Back to articlesJanuary 27, 2026

Why Your Resume Looks Like Gibberish to an ATS?

Layouts problem that Break the ATS

By Mason Chapman
Why Your Resume Looks Like Gibberish to an ATS?

You’ve likely spent hours perfecting the margins, font weights, and layout of your resume. To a human eye, it looks professional. But to an Applicant Tracking System (ATS), your beautifully designed PDF might look like a corrupted data file.

This is the “Scrambled Text” problem, and it’s a primary reason high-quality candidates get auto-rejected before a recruiter ever sees their name.


The “Invisible” Text Layer

A PDF isn't just an image of a document; it’s a container with multiple layers. When an ATS parses your resume, it ignores the visual design entirely and cares only about the text layer.

Most popular design tools (like Canva or legacy versions of Word) use outdated HTML-to-PDF conversion methods. These tools often “float” text boxes in a way that makes sense visually, but creates a chaotic data structure in the background.

When the ATS tries to read this, it can lead to:

  • Broken Word Associations
    It might read the second column before the first, merging your Skills section with your Education.

  • Character Scrambling
    Non-standard fonts often get converted into “ghost characters” or symbols (e.g., Manager becoming M@n&ger).

  • Parsing Failures
    If the text is trapped inside a graphic or a complex table, the ATS sees nothing but blank space.


The 5-Second Test

You can check this yourself right now:

  1. Open your PDF resume.
  2. Select All (Ctrl+A / Cmd+A).
  3. Copy/Paste into a plain text editor (Notepad, TextEdit, etc.).

Ask yourself:

  • Is the contact info at the top?
  • Are the dates next to the right jobs?
  • Are there weird symbols between words?
  • Does the reading order make sense?

The Reality Check

If the text in that Notepad file looks like a mess, that is exactly what the hiring algorithm is seeing.

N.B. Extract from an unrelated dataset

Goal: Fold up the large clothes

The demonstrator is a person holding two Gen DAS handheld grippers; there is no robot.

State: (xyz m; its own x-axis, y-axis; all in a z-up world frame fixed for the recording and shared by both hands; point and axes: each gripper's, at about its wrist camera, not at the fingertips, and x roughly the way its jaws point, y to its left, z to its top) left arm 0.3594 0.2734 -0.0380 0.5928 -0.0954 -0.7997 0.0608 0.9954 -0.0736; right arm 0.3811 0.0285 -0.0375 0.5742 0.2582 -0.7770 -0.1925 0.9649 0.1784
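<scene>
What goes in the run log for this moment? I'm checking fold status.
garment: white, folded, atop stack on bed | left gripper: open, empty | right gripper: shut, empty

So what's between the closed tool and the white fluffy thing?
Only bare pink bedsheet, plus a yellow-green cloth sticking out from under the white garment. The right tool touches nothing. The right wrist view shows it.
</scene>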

If the machine can’t reliably find your job titles, years of experience, or skills, because the text layer is scrambled, your application may be filtered out automatically.


Technical Precision Matters

The fix isn’t “better design”—it’s better document engineering.

To pass a 2026-era ATS, your resume needs to be built on a deterministic layout engine that keeps the text layer:

  • correctly ordered,
  • standard-compliant,
  • and reliably extractable.

We built Your1000Resume to solve this exact technical failure.

Instead of using fragile HTML wrappers or slow LaTeX, Y1R uses Typst, a modern, Rust-based typesetting engine. Typst produces machine-perfect PDFs where the text layer is exactly where it should be, so ATS systems can read your resume accurately and consistently.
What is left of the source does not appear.